CHP birlik içinde seçime hazırlanıyor
Partisinde küskünlüğün olmadığını aksine bir kenetlenmenin olduğunu vurgulayan Yurtseven, “Biz de kurum kültürü önemlidir. Nihayetinde bir ideolojiye, bir kültüre, misyona hizmet ediyorsunuz. Dolayısıyla bizde bir kırgınlık, küskünlük yok. Aksine toplanma, bütünleşme, kenetlenme var. Geçmişten günümüze CHP’de çok değişim oldu. Bu seçimler için ön seçim yaptık. Bu yarış hem bir dinamizm kazandırıyor partiye hem de insanların demokratik ortamda yarışıyor ve tabanın iradesinin sandığa yansımasını sağlıyor.” dedi. CHP’de seçim çalışmaların geçen yıldan başladığını ve mahalle, belde ve köylerde çok ciddi örgütlenmeler yaptıklarını söyleyen Yurtseven “Seçim çalışmalarımız uzun zamandır devam ediyor. Son dönemlerde sandık görevlilerini eğitimlerini yapıyoruz. Sandık görevlilerinin gerçek işlevini yerine getirmesi yönünde Denizli olarak başarılı bir çalışma yaptık.” diye konuştu.

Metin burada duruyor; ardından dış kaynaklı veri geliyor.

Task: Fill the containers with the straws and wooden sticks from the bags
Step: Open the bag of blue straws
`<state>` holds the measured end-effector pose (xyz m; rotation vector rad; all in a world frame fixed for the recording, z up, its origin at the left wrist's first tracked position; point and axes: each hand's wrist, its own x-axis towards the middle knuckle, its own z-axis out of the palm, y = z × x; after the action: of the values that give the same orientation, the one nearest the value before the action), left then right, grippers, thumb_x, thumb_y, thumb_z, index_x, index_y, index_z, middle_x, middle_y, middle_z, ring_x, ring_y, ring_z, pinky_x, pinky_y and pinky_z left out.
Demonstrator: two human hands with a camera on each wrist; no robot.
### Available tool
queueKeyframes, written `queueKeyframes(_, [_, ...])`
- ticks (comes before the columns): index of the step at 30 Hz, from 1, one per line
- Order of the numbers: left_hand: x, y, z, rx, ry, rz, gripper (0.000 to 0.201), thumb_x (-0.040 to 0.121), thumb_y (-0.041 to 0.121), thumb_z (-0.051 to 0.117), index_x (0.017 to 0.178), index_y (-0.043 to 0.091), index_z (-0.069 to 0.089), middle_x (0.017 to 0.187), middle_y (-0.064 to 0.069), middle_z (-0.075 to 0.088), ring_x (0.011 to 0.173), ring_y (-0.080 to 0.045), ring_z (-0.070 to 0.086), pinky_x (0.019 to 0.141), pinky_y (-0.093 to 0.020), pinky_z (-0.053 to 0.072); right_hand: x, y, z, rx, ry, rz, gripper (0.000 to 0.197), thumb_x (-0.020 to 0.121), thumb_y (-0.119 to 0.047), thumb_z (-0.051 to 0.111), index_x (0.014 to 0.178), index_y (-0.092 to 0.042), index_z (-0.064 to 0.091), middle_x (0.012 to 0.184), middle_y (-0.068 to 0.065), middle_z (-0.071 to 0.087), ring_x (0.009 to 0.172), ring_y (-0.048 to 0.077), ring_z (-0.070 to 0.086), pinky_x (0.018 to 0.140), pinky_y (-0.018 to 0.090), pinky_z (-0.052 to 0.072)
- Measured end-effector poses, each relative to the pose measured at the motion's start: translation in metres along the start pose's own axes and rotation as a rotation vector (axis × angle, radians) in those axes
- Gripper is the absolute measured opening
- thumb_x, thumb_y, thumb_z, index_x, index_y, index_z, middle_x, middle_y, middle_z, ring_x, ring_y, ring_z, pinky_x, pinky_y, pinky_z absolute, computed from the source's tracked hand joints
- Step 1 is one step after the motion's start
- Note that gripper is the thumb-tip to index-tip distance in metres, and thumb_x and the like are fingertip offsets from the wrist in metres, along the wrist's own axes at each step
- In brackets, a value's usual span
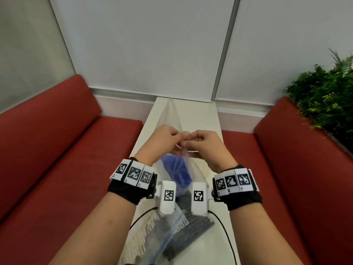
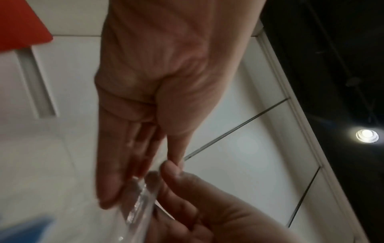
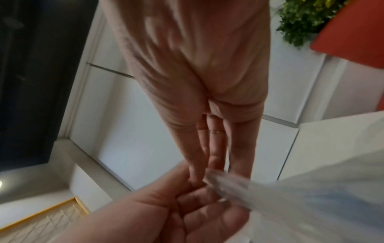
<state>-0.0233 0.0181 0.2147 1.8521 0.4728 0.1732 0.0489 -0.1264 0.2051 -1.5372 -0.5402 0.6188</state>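
Observation:
Above the narrow white table, both hands meet at the top edge of a clear plastic bag that holds blue straws. My left hand pinches the bag's rim between thumb and fingers, and my right hand pinches it right beside. The left wrist view shows the crumpled clear rim between the left fingers and the right hand. From the right wrist, the bag runs off to the right. No containers are in view.
Nearer to me on the table lie a bag of wooden sticks and a zip bag of black straws. Red sofas flank the table on both sides. A green plant stands at the right. Black cables trail from the wrist cameras.

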Motion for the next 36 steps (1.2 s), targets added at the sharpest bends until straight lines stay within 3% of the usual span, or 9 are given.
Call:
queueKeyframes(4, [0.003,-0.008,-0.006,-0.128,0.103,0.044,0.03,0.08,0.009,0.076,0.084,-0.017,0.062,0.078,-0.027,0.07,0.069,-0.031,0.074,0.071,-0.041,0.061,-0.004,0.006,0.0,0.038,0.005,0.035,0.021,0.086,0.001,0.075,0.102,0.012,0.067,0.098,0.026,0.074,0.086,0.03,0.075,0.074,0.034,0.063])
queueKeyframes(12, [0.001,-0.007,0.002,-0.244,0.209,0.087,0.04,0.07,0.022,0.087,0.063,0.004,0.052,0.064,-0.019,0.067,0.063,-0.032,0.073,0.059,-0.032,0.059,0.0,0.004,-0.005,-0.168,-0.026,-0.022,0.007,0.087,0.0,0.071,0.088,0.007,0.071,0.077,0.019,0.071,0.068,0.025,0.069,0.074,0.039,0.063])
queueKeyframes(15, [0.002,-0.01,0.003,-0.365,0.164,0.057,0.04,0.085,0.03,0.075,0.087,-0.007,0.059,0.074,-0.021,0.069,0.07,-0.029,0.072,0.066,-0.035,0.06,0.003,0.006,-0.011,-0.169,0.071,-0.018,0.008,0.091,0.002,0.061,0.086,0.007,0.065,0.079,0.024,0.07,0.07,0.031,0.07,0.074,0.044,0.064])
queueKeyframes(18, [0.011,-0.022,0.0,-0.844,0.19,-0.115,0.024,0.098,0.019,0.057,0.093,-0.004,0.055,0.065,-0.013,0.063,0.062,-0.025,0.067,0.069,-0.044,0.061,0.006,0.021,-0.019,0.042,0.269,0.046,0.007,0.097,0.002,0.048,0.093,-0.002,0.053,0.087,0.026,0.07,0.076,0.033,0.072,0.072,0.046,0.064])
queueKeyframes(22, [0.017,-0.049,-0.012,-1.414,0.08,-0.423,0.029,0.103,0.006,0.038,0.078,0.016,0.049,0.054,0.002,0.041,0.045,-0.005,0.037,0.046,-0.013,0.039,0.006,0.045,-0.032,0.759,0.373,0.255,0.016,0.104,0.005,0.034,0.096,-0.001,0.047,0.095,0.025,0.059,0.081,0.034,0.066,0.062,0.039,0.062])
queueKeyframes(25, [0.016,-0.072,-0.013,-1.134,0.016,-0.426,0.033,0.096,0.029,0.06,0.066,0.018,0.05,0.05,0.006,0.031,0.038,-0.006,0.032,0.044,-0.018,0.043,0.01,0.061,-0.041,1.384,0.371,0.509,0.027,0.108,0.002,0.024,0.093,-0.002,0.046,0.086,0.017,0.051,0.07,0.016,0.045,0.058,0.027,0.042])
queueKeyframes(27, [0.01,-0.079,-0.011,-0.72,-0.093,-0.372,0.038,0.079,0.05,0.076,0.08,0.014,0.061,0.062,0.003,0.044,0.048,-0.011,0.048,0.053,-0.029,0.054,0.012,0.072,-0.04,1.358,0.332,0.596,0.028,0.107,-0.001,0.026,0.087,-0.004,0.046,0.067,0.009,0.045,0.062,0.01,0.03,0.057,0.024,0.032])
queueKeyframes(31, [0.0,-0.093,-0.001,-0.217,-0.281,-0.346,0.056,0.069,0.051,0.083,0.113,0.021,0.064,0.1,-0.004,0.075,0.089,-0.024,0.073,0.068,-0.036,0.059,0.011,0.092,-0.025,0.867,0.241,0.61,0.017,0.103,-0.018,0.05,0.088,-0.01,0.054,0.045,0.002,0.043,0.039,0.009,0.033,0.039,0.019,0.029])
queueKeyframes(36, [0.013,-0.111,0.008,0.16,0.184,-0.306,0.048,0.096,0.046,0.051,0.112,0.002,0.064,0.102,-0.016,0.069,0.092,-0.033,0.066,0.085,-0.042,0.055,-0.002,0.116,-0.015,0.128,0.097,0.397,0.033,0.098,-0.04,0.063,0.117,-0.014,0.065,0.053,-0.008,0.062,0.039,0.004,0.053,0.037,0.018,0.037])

Vatandaş görüşü belirtmeye hasret kalmış
Mevcut yönetim sisteminin halkın görüşünü almadığını, ‘ben yaparım’ dediğini ileri süren Yurtseven, “CHP olarak bir sorunu çözerken akademisyenine, konuyla ilgili sivil toplum kuruluşlarına soracağız, ama vatandaşında fikrini alacağız ve demokratik katılımı esas alan bir yönetim modeli sergileyeceğiz. Vatandaşa bugüne kadar görüşü sorulmadığı için vatandaş görüşü belirtmeye hasret kalmış. Vatandaşın sesine seçim zamanı geldiğinde itibar ediliyor. Seçim süreci geçtikten sonra vatandaşın sözü dinlenmiyor. Vatandaşa deniliyor ki: ‘Ey vatandaş sen düşünme, senin yerine ben düşünürüm. Sen konuşma, senin yerine ben konuşurum deniliyor” şeklinde konuştu.